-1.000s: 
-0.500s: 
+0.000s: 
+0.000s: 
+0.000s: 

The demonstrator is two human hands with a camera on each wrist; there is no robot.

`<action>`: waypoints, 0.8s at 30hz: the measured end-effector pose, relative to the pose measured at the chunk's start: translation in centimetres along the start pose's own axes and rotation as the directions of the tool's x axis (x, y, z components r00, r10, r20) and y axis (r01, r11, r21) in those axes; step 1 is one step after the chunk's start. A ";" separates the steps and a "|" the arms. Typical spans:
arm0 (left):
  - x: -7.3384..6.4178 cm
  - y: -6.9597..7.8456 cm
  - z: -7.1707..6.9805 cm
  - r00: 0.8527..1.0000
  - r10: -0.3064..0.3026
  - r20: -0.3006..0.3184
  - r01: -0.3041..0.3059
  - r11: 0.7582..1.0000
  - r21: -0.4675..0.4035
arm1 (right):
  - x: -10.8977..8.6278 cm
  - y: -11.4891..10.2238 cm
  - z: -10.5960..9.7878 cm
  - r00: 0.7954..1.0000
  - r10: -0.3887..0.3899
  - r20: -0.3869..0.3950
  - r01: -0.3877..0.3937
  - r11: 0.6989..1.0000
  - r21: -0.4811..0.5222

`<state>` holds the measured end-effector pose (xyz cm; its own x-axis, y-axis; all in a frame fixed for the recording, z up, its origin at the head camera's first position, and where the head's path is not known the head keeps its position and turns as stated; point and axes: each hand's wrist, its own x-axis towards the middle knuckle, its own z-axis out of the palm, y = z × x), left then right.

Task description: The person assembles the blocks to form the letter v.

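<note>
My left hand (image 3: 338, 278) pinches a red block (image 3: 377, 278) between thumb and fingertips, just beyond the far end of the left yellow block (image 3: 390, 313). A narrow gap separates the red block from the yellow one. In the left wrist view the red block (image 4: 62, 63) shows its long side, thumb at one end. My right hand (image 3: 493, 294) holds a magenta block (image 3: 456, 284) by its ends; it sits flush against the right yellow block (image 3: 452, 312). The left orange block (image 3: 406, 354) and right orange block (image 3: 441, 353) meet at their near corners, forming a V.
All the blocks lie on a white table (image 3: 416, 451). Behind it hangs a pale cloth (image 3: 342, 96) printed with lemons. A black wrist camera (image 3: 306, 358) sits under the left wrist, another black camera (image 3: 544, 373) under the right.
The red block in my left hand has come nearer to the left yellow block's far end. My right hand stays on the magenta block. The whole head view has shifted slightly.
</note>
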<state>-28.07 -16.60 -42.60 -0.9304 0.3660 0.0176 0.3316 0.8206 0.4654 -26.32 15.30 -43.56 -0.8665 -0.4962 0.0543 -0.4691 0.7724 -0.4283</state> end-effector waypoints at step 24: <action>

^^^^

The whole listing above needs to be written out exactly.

- **EXPECTED OUTPUT**:
-1.000s: 
-0.500s: 
+0.000s: 
+0.000s: 
+0.000s: 

The demonstrator is two human hands with a camera on each wrist; there is no robot.

`<action>`: waypoints, 0.8s at 30hz: the measured end-effector pose, relative to the pose measured at the chunk's start: translation in centimetres along the start pose's own axes and rotation as the directions of the tool's x axis (x, y, z components r00, r10, r20) and y axis (r01, r11, r21) in those axes; step 1 is one step after the chunk's start. A ";" separates the steps and a "|" the arms. Typical spans:
arm0 (left):
  - x: -7.3384..6.4178 cm
  - y: -6.9597..7.8456 cm
  - z: -7.1707..6.9805 cm
  - r00: 0.8527..1.0000
  - r10: -0.3064..0.3026
  - r20: -0.3006..0.3184
  - r01: -0.3041..0.3059
  - r11: 0.7582..1.0000
  - r21: -0.4675..0.4035
arm1 (right):
  - x: -10.8977..8.6278 cm
  - y: -11.4891..10.2238 cm
  - z: -10.5960..9.7878 cm
  - r00: 0.7954..1.0000
  - r10: -0.3887..0.3899
  - r20: -0.3869..0.3950
  - r01: -0.3877..0.3937
  - r11: 0.6989..1.0000
  - r21: -0.4811..0.5222

`<state>` holds the measured end-effector pose (xyz cm; its own x-axis, y-axis; all in a frame fixed for the recording, z up, its origin at the head camera's first position, and where the head's path is not known the head keeps its position and turns as stated; point and axes: each hand's wrist, its own x-axis towards the middle knuckle, its own z-axis out of the palm, y = z × x), left then right.

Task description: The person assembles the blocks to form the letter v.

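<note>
My left hand (image 3: 338, 278) pinches a red block (image 3: 377, 278) between thumb and fingertips, just beyond the far end of the left yellow block (image 3: 390, 313). A narrow gap separates the red block from the yellow one. In the left wrist view the red block (image 4: 62, 63) shows its long side, thumb at one end. My right hand (image 3: 493, 294) holds a magenta block (image 3: 456, 284) by its ends; it sits flush against the right yellow block (image 3: 452, 312). The left orange block (image 3: 406, 354) and right orange block (image 3: 441, 353) meet at their near corners, forming a V.
All the blocks lie on a white table (image 3: 416, 451). Behind it hangs a pale cloth (image 3: 342, 96) printed with lemons. A black wrist camera (image 3: 306, 358) sits under the left wrist, another black camera (image 3: 544, 373) under the right.
The red block in my left hand has come nearer to the left yellow block's far end. My right hand stays on the magenta block. The whole head view has shifted slightly.
</note>
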<state>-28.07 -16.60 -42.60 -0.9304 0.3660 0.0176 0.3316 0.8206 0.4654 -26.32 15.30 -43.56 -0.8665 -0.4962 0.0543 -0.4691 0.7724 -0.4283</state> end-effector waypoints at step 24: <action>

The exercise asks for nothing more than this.